> **Assignment**: Start at the line that contains "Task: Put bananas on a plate". Repeat it and each line after it, exactly, up to and including the final line of the data.

> **Source material**:
=-=-=
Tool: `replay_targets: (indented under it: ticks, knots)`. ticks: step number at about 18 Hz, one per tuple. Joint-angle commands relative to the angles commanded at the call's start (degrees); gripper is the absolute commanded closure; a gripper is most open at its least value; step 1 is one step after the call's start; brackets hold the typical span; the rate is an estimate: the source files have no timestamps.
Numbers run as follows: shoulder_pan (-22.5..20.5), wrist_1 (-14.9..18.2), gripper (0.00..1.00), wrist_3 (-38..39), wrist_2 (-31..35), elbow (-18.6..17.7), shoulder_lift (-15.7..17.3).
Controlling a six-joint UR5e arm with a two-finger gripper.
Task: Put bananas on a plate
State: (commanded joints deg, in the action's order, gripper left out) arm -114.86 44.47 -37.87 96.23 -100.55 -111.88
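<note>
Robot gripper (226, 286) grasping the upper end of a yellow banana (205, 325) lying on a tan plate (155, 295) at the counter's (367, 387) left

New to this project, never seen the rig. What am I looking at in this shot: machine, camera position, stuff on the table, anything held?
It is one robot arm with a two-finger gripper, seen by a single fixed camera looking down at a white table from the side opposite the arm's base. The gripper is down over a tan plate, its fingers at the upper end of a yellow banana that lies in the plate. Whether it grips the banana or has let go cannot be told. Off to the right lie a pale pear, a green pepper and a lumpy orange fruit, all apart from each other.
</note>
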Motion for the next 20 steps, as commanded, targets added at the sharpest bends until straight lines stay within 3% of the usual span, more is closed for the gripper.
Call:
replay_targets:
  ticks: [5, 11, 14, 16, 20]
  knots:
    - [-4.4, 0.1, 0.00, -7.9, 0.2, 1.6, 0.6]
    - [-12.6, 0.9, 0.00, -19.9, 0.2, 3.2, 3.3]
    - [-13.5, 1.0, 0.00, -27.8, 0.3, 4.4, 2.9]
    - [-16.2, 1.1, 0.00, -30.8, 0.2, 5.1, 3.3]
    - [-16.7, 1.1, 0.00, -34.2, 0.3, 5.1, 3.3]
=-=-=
> **Output of the task**:
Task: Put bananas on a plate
State: (commanded joints deg, in the action's order, gripper left out) arm -114.86 44.47 -37.87 96.23 -100.55 -111.88
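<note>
Robot gripper (226, 286) grasping the upper end of a yellow banana (205, 325) lying on a tan plate (155, 295) at the counter's (367, 387) left

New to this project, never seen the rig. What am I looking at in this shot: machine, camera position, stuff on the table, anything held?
It is one robot arm with a two-finger gripper, seen by a single fixed camera looking down at a white table from the side opposite the arm's base. The gripper is down over a tan plate, its fingers at the upper end of a yellow banana that lies in the plate. Whether it grips the banana or has let go cannot be told. Off to the right lie a pale pear, a green pepper and a lumpy orange fruit, all apart from each other.
</note>
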Motion for the next 20 steps, as commanded, targets added at the sharpest bends until straight lines stay within 3% of the usual span, more is closed for the gripper.
Call:
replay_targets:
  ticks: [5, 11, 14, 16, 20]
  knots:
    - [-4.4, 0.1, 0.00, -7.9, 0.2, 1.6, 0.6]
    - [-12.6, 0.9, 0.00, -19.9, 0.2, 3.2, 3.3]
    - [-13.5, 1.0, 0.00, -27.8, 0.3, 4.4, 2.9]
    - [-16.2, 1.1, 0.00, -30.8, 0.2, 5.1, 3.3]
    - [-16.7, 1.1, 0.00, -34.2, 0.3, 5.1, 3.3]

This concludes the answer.